Is this what we really want — handing off increasing levels of decision-making power to the private sphere? Americans may not agree about much, but it’s clear they are angry about the degree to which corporations constrain our choices about our health and our bodies. (Look, for instance, at the gleeful response to the coldblooded murder of a health insurance executive.) But just when we should be demanding more public accountability and reliability, we seem to be turning away from the idea that health is a collective endeavor, a public good at all, and retreating into the rhetoric of personal responsibility. The deeper message is that we’re all on our own, fighting our private battles. I fear we will come to regret it.
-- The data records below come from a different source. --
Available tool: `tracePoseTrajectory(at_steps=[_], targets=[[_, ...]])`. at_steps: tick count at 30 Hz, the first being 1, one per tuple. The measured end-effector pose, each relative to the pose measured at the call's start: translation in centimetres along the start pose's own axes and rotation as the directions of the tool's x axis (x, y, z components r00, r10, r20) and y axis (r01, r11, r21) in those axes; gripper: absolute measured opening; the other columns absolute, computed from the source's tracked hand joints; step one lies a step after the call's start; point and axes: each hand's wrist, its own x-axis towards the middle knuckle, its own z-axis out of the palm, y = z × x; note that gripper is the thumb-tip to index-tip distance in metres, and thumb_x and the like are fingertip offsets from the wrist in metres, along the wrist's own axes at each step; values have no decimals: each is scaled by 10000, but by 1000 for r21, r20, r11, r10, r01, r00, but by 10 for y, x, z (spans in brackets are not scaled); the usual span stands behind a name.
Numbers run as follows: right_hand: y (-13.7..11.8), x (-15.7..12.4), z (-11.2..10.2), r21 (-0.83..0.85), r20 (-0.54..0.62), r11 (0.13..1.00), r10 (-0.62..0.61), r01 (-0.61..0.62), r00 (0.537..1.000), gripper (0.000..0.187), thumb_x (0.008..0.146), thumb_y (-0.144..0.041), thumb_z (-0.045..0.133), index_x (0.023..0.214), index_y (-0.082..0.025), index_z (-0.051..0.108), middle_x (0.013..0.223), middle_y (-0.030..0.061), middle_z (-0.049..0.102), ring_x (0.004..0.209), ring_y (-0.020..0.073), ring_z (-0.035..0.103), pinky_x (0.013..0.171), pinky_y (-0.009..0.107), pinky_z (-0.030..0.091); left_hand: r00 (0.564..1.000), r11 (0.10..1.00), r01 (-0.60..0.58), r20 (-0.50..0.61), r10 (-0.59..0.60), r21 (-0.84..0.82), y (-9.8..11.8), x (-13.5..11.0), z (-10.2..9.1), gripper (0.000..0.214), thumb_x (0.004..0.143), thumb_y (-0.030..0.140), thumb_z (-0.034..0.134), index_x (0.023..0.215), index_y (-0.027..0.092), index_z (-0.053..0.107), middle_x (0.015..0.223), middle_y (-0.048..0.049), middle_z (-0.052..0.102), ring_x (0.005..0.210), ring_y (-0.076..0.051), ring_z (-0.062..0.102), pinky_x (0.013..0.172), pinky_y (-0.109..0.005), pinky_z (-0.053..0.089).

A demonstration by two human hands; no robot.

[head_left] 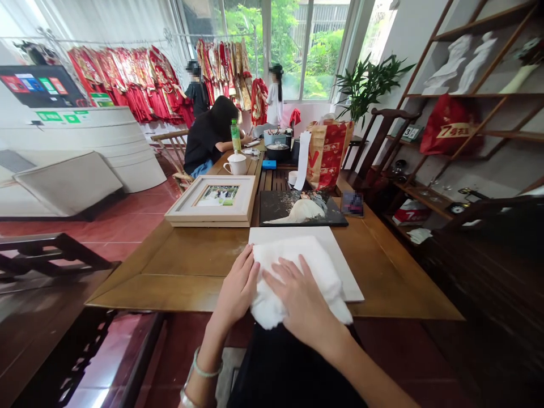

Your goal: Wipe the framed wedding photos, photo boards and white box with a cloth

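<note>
A white cloth (312, 258) lies bunched over a flat white board (346, 283) at the near edge of the wooden table, and part of it hangs over that edge. My right hand (300, 294) rests on top of the cloth, fingers spread and flat. At the left side of the board and cloth is my left hand (238, 283), its fingers stretched out and touching that edge. Beyond the board lie a dark wedding photo panel (293, 211) and, to its left, a pale wooden picture frame (212, 198) holding a photo.
The wooden table (178, 266) carries a white lidded cup (236, 164), a green bottle (235, 135) and a red-and-brown paper bag (327, 156) farther back. A person in black (212, 133) sits at its far left. Shelves (463, 96) stand to the right.
</note>
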Motion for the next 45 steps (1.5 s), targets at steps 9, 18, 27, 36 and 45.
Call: tracePoseTrajectory(at_steps=[9,18,27,36,45], targets=[[30,-6,-17,105,39,992,66,-69,997,707,566,-45,456,1249,-197,558,1275,86,561,1238,218,423,1137,488,106,1000,999,1,-26,-2,-34,0,0,2,394,968,392,317,1278,189,451,1423,-106,462,1353,-204,381,1121,-416,307],[30,38,-10,-61,5,994,94,-94,996,589,639,-32,497,1208,-159,581,1234,129,562,1221,271,422,1100,531,184,1000,999,17,-9,-17,44,2,2,1,480,978,404,245,1379,179,384,1445,-98,440,1354,-198,377,1123,-411,305],[2,-38,-24,89,97,993,-81,72,992,663,613,-36,460,1238,-234,556,1279,41,572,1326,233,325,1156,483,29,1000,999,27,4,-27,41,5,2,1,537,970,452,238,1397,151,359,1468,-112,405,1365,-210,359,1123,-422,301],[68,14,-14,-65,-73,970,231,-236,970,733,596,23,425,1282,-209,538,1425,34,468,1379,313,234,1091,648,90,997,988,69,-47,-63,140,16,6,13,526,973,429,255,1381,126,389,1453,-134,421,1395,-247,300,1121,-464,295],[31,-9,-8,-69,-12,997,38,-39,999,718,588,8,462,1278,-179,531,1440,95,444,1384,292,237,1116,598,68,995,994,-79,-54,83,78,11,0,19,536,980,397,287,1456,158,230,1539,-127,257,1440,-224,158,1152,-457,234]])
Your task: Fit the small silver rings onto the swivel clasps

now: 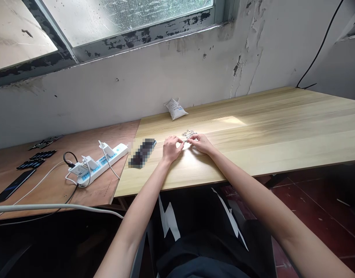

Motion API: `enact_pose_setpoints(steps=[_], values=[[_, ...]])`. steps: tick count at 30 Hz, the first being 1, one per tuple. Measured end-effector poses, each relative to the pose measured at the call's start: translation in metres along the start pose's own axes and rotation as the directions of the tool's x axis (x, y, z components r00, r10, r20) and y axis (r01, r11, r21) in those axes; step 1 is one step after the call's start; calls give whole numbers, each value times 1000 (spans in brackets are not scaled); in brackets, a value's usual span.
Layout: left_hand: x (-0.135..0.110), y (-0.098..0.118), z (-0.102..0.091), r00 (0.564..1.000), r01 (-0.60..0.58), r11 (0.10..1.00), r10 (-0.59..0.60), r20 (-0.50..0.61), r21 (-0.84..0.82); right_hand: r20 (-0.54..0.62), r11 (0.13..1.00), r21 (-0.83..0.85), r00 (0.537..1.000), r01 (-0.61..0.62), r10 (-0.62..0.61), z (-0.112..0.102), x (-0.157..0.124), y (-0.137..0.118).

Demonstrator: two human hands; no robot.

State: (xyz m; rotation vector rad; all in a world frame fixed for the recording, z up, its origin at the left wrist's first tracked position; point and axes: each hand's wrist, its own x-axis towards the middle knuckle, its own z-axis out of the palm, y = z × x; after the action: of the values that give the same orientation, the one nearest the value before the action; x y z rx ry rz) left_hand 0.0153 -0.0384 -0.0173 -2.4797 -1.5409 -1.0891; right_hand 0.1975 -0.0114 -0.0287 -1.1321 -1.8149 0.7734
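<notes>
My left hand (171, 148) is closed in a pinch above the light wooden table, thumb and forefinger pressed together. Facing it, my right hand (202, 143) pinches from the other side, and the fingertips of the two almost meet. Between them is a small shiny metallic piece (185, 141), too small for its kind to show. Just beyond the fingertips lies a loose pile of small metallic pieces (190, 133), some of them ring-like.
A white printed packet (176, 109) stands near the wall. To the left are a pixelated dark object (142, 153), a power strip (115, 154) with chargers and cables, a phone (14, 186) and several dark electronic parts (31, 164). A white cable (58, 207) crosses the lower left foreground.
</notes>
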Motion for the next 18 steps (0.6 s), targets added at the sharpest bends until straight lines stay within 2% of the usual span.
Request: enact_pose_setpoints(steps=[7, 10, 13, 18], values=[[1, -1, -1, 999, 33, 999, -34, -6, -38, -25, 1000, -17, 1000, -8, 8, 0, 1, 3], [1, -2, 0, 1000, 12, 998, -11, 12, -57, -15, 1000, -13, 1000, -5, 5, 0, 1, 3], [1, -2, 1, 999, -10, 999, 12, 53, -45, -2, 1000, -6, 1000, 1, -1, 0, 1, 2], [1, 0, -1, 999, 21, 999, -20, 43, -28, -3, 1000, -11, 1000, -3, 3, 0, 1, 3]])
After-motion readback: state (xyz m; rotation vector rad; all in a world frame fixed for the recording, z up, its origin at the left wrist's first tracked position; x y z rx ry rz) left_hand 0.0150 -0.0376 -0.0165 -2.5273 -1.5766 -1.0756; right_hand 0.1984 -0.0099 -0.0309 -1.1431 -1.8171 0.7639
Later that afternoon, as I returned home to Chelsea, I walked past the triangular park that marks the AIDS memorial. I doubt New York City will build a Covid memorial park any time soon, but if it does, it will probably be “sponsored.” Perhaps some of the “largest companies and greatest retailers” would chip in, and maybe they’d charge admission (with a percentage no doubt donated to a good cause of their choosing). No names of the deceased would be carved in stone. The memorial sculpture would be some rendition of a strand of mRNA. Or a great glass bubble representing, simultaneously, the lipid nanoparticles within which some of the vaccines were suspended and the ultimate separation of the public air outside and the private air inside.